Fast forward 5 years. That boyfriend is now my husband. We’ve discussed fostering and adopting a few more times. Those conversations have the same tone as when we’re planning dream vacations that we never take. So it’s been pretty easy to postpone the commitment thus far.
Then I get an internship with Ignite Hope. Every statistic that I learn about the foster care system heightens my interest in this ministry. The needs of these children become real to me. Their plight is much harder to ignore as my awareness grows.
One of my jobs with Ignite Hope is to write a year-long devotional to pray for at-risk kids. As I’m writing, I’m praying. As I’m praying, my heart is softening. And within my softening heart, God plants the desire to be a mother.
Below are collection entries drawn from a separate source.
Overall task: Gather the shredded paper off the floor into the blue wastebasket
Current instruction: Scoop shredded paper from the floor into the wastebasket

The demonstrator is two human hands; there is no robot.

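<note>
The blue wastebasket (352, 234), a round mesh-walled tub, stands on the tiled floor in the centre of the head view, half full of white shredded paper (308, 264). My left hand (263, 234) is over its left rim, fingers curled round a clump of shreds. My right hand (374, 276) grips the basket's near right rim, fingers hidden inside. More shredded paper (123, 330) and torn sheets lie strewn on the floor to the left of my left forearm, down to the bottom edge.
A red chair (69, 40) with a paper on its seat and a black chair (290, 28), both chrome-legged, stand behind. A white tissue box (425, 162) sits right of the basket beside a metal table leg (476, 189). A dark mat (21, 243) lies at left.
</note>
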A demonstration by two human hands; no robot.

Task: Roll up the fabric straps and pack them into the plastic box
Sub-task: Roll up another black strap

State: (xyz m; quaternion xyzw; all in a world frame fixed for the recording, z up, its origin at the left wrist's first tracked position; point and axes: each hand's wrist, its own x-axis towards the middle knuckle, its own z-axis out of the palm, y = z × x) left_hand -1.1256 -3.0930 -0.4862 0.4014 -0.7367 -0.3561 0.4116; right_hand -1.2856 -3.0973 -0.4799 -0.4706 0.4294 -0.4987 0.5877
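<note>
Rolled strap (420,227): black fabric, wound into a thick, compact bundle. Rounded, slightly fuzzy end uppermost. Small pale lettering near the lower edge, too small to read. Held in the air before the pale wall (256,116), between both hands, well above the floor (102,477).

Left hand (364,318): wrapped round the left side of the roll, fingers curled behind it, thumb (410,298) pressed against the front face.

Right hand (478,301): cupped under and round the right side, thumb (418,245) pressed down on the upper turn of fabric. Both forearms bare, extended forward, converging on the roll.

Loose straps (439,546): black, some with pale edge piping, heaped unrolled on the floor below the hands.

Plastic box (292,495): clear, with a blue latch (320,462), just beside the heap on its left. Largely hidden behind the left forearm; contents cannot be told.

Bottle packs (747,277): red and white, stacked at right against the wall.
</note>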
The longing to care for a child takes me by surprise. I’ve heard many friends describe this feeling, but I never understood it before now. All of the excuses and the fears fade away as the desire grows.
As my yoga teacher reminds me, “Where attention goes, energy flows.” Focusing on the needs of foster children energizes me to take on this calling. The inherent challenges and struggles of fostering used to be so overwhelming. (Perhaps, because I was so focused on them!) Now they shrink to their proper size, allowing room in my heart and mind to consider the joys and blessings of this ministry.
I am a married woman who felt unqualified to be a wife. I am a childless woman who is signing up for a foster certification program. Most importantly, I am a servant of the Great I Am. It is His energy that empowers and moves me. It is His presence that casts out fears. It is His love that compels me.
I am “confident of all this because of (my) great trust in God through Christ. It is not that (I am) qualified to do anything on (my) own. (My) qualification comes from God” (2 Corinthians 3:4-5 NLT).